Können Hochschulen überhaupt den digitalen Klimawandel überstehen? Um es kurz zu sagen, ich denke nein bzw. um es etwas abzumildern, es werden nicht alle sein. Ich vermute jedoch, dass die meisten nicht überleben und das gleiche wird auch für Schulen gelten.
Warum so radikal?
Der digitale Klimawandel erfordert Reformen und zwar in bestimmten Bereichen radikale Reformen. Man muss nur links und rechts schauen, um zu erkennen, was passieren kann, wenn man nicht schnell genug auf die Anforderungen reagiert. Man sieht die Medienindustrie, wo mit Netflix uns Spotify gerade neue Giganten entstehen, bei der Beförderung streiten sich MyTaxi und Uber um den Taxi-Nachfolger, Buchhandlungen und Reisebüros sterben werden merklich weniger und auch sichere analoge Industrien wie Automobile oder Lautsprecher müssen sich vor Tesla und Sonos in acht nehmen. Kennt noch jemand Nokia, Neckarmann und Quelle? Selbst Globetrotter, die wirklich fast alles richtig gemacht haben, müssen aufgeben, da sie alleine zu klein sind und man erinnert sich an Märklin und Löwe.

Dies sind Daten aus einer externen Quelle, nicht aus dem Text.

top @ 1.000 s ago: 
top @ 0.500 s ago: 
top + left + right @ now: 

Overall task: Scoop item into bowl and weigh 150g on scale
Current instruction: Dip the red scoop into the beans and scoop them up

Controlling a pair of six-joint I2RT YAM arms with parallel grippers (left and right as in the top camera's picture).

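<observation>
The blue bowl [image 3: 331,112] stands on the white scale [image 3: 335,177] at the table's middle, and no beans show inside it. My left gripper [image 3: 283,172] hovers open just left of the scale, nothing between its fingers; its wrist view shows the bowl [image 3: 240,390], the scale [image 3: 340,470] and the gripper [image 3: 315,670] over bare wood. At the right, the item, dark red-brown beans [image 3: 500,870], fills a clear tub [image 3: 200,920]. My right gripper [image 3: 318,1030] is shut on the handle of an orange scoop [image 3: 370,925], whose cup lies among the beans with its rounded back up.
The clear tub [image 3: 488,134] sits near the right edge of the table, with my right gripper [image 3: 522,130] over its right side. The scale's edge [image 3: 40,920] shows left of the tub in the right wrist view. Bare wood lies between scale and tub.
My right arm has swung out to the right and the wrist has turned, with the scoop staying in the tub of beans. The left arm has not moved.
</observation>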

Das sind auf die schnelle wirklich viele Beispiele, doch interessant sind die neuen Player am Markt, die nicht auf Kompromisse setzen. Tesla hat keinen Hybrid-Antrieb und Sonos keine Kabel sondern Apps und WLAN. Immer musste etwas Neues enstehen, denn die alten Player waren nicht fähig sich zu ändern. In der Wirtschaft gehen diese Firmen entweder pleite, fusionieren oder werden aufgekauft aber was passiert bei staatlichen Systemen?

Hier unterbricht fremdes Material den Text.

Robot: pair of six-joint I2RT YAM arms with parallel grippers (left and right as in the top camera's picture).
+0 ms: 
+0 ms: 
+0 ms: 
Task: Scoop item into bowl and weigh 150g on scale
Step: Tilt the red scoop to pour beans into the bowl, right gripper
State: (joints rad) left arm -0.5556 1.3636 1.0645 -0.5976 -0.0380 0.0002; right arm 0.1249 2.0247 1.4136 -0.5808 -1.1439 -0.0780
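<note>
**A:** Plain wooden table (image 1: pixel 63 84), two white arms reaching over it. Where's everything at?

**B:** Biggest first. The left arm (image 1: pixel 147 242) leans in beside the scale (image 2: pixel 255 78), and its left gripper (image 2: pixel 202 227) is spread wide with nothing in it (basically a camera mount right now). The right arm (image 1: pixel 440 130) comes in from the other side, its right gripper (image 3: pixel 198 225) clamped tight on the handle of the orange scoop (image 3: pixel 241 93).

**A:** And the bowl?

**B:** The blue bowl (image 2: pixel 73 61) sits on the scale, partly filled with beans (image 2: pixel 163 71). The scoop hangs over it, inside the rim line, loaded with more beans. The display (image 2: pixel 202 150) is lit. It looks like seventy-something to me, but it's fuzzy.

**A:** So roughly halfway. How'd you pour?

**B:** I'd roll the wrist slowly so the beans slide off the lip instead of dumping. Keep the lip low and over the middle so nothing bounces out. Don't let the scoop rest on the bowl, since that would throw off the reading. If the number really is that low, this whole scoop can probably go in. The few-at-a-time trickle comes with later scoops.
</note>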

Hochschulen sind nur begrenzt reformfierbar. Die Strukturen sind konservativ, die Belegschaft überaltert und vor allem gibt es keinen Druck der Änderung. Hochschulen hängen am Tropf des Staates und werden daher immer funktionieren?
Nachtrag: Was auf die Schulen/Hochschulen in vielleicht 3-5 Jahren erwartet, erlebt heute schon die Zeitungsindustrie. Wolfgang Blau beschriebt die Probleme perfekt:
und Richard Gutjahr greift in seinem Blog den gleichen Faden auf „Sei der Erste oder sei der Beste – alles dazwischen braucht kein Mensch!“
Stimmt das jedoch wirklich?
Ich bin schon lange überzeugt, dass der digitale Tsunami keine Hörsäle in analogen Hochschulen überflüssig macht, aber es wird neben der alten löchrigen Landstraße Hochschulbildung ein neuer Highway entstehen, der parallel gebaut wird und wo es wirklich radikal neue technische und didaktische Angebote gibt. Was wird denn passieren, wenn Eltern oder Studierende plötzlich die Wahl haben, zwischen einer analogen Schule mit Kreidetafel und Schulbüchern mit Frontalunterricht oder Schulklassen mit Kleingruppen, Tablets und individuellen Lernwegen basierend auf Learning Analytics Daten. Die Schüler haben immer Zugriff auf Bibliotheken, Apps und Lehrfilme und können jederzeit Tutoren virtuell fragen oder in Präsenz gehen. Schulpläne sind natürlich auf die Arbeitszeiten der Eltern abgestimmt und jeder Schüler ist mit Lehrern, Eltern, Mitschülern und Tutoren vernetzt. Wenn das alles dann 200,- pro Kind im Monat kostet, können sich das leider nur reichere Familien leisten, aber das ist halt Marktwirtschaft und garantiert ist der Unterricht effektiver für beide Seiten.
Diese Lösungen sind natürlich heute noch Utopie, aber wie lange noch? Wann werden sie kommen? Ich vermute das wird 5-10 Jahre dauern, aber Schulen werden in 5 Jahren sicherlich immer noch kein WLAN haben aber Kinder Tablets nur nicht in der Schule. Pädagogen werden immer noch sagen, dass es nicht um Technik geht sondern um Kompetenzen und werden kleinere Klassen und mehr Geld fordern. Die Frage wird dann sein, ob der Staat diese Systeme weiter am Leben erhalten wird und ich bin überzeugt, dass es so sein wird (siehe Kohlepfennig und Werften). Der Markt wird jedoch auf die neuen Angebote schwenken, wo natürlich auch die besseren Lehrer hingehen. Das Alte kann sich nicht ändern, es muss etwas Neues entstehen, da der Wechsel viel zu schnell und viel zu radikal ist, als das staatliche Systeme mitmachen könnten.